→ **Task goal**
What you give back must match the data exactly, minus the pictures.

→ **Data segment**
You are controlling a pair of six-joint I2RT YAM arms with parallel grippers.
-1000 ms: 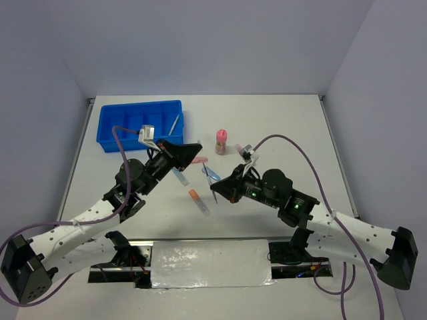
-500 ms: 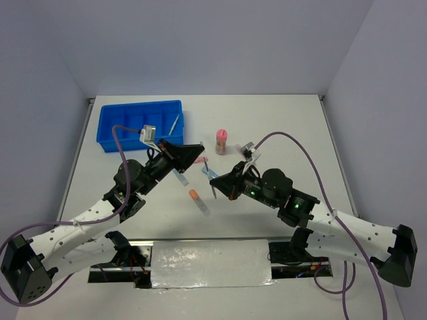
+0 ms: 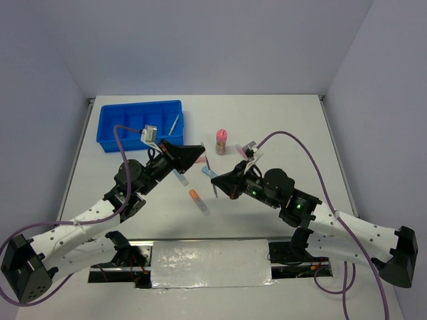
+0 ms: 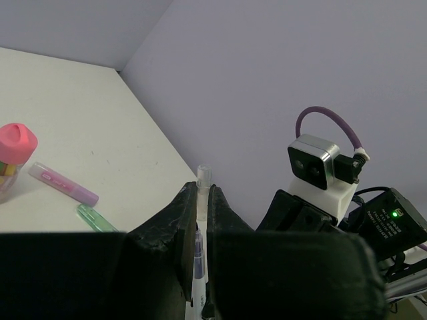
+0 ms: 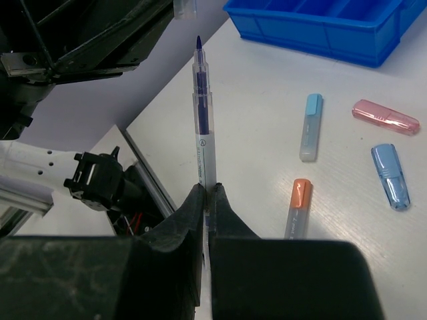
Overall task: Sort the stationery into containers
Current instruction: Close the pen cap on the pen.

→ **Written answer**
You are controlling a pair of six-joint I2RT YAM arms with parallel grippers.
-1000 ms: 
-500 ms: 
+0 ms: 
+0 ms: 
+0 ms: 
Overall task: Sort the stationery into containers
Current instruction: Close the pen cap on the pen.

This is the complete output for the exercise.